◆ **Exercise aim**
The copy you give must match the listing below exactly and contain no pictures.

◆ **Input data**

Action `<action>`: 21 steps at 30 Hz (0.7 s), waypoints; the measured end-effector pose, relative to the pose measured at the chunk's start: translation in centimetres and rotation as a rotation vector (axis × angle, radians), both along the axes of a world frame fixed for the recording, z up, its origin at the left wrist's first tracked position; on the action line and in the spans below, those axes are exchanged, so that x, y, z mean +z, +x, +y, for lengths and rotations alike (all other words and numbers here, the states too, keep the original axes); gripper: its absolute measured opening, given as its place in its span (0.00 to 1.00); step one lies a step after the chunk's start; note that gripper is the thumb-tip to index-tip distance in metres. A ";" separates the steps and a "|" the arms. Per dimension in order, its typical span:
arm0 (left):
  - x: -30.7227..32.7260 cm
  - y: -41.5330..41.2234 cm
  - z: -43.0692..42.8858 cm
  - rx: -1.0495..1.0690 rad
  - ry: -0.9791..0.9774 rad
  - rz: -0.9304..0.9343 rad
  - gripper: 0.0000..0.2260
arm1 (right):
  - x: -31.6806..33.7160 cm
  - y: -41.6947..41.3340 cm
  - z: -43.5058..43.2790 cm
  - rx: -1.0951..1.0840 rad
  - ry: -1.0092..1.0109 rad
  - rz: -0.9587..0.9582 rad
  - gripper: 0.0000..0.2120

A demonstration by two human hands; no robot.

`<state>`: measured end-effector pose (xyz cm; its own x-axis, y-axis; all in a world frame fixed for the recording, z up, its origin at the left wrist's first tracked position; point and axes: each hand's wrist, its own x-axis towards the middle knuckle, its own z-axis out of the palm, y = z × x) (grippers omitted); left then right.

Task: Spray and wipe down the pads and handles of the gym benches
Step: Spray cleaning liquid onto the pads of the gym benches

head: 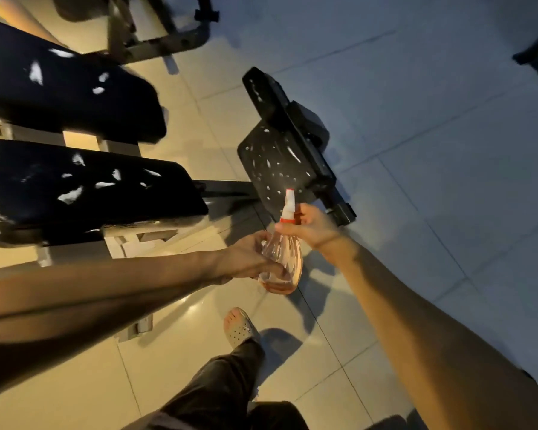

◆ **Task response**
Action `<action>`: 21 steps at 30 Hz (0.7 s), waypoints; the measured end-effector pose, relative to the pose measured at the chunk's start: translation in centimetres and rotation as a rotation vector (axis × angle, radians), both along the axes of a world frame fixed for the recording, z up, its origin at the left wrist's first tracked position; on the action line and in the spans below, those axes are exchanged, so that x, y, z mean +z, +x, +y, for lengths and rotations alike (all other words and numbers here, the states too, keep the original axes); gripper: its absolute measured opening, given as its place in its span (0.00 to 1.00); step one lies a step after the chunk's start; note that gripper is the thumb-tip to index-tip distance in metres. A ";" separates the steps and a "|" the arms. Per dimension in order, its typical span:
arm0 (left):
  - x: -30.7227..32.7260 cm
  - y: -41.5330..41.2234 cm
  - z: -43.0692..42.8858 cm
  - rx: -1.0495..1.0690 rad
  - ry: -0.9791..0.9774 rad
  - rz: -0.9304..0.9343 rad
  - gripper: 0.0000..0.2260
arm1 (right):
  - x: -31.6806..33.7160 cm
  - y: -41.6947..41.3340 cm
  - z: -43.5058..43.2790 cm
  - rx: -1.0951..1.0840 rad
  - ry: -1.0092..1.0109 rad
  - rz: -0.9587..0.9582 rad
  - gripper: 0.0000..0.2120

A demonstration by two human hands; no robot.

`<state>`: measured end-effector pose (xyz cm; its own x-axis, y-axis; all in a world frame fixed for the recording, z up, its origin at the left wrist's first tracked position; point and axes: each hand's wrist, its own x-axis towards the middle knuckle, its own z-axis out of the palm, y = z × x) (grippers omitted); left then right.

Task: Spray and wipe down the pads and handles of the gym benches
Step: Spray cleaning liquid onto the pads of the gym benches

head: 

No part of the exercise is left unanswered.